Dr David Gillett is a fully accredited Plastic and Reconstructive Surgeon. Dr Gillett works 2 days per week at the Princess Margaret Hospital for Children where he is Chairman of Cleft Lip and Palate and Cranio Maxillofacial Units. Dr Gillett is also the president of the Australasian Cleft Lip & Palate Association and ex President of the Asian Pacific Cleft Lip & Palate Cranio Facial Congress.
Cleft lip and cleft palate are among the most common birth defects affecting children in Australia.
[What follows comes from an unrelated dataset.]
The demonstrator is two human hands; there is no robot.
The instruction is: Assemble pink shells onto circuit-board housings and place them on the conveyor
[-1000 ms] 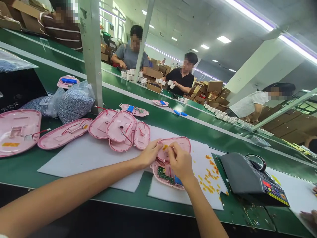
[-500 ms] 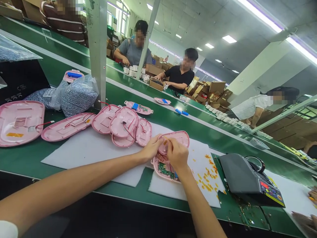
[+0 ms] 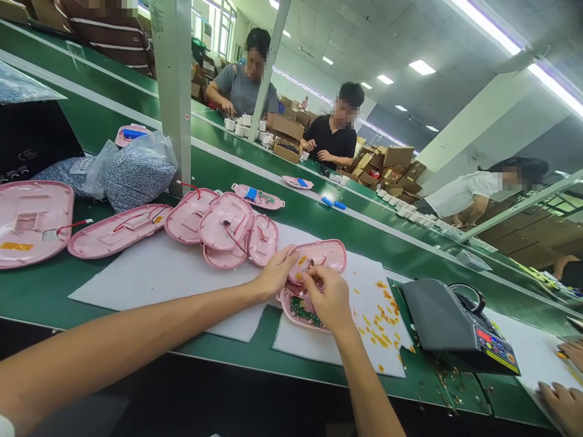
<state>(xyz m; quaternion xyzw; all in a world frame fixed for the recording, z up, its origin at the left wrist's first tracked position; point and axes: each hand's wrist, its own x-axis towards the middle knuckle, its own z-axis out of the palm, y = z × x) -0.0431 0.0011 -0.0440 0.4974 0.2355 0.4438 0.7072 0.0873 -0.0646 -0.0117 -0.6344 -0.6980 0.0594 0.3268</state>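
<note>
My left hand [image 3: 276, 278] grips the left edge of a pink plastic cover [image 3: 334, 256], thumb on its inner face, tilting it up. Strips of amber tape [image 3: 301, 261] and thin wires show inside. My right hand [image 3: 331, 296] is closed in a pinch at the cover's lower inside, where wires meet the fingertips; what exactly it pinches is hidden. Just below lies the matching pink shell [image 3: 288, 303] with a green circuit board [image 3: 298, 308], partly covered by my right hand. It rests on a white foam sheet [image 3: 291, 343].
Several pink covers [image 3: 225, 221] with wires lie to the left, near a bag of small dark pieces [image 3: 139, 173]. Amber tape bits [image 3: 380, 328] are scattered at right, beside a grey tape dispenser [image 3: 437, 328]. Another person's hand [image 3: 562, 403] is at far right. Co-workers sit across the green bench.
My right hand has shifted slightly and its fingers have opened out from the cover's tape, exposing more tape and wires. My left hand keeps its grip on the cover.
</note>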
The incomplete formation of the upper lip (cleft lip) or roof of the mouth (cleft palate) can occur individually, or both defects may occur together.
A cleft is a birth defect where the two halves of the palate and/or the lip don’t fuse properly, leaving an open space or ‘cleft’. A cleft in the roof of the mouth, or palate, is known as a cleft palate whereas a cleft between the two halves of the lip is known as a cleft lip. Since the lip and the palate develop separately, it is possible for a child to have a cleft lip, a cleft palate, or variations of both. This can occur on one side of the face only (unilateral) or on both sides (bilateral).
One in every 600 to 800 babies is affected by cleft lip or palate. The cause is unknown, although it is thought that genetic factors play a role in a small proportion of cases.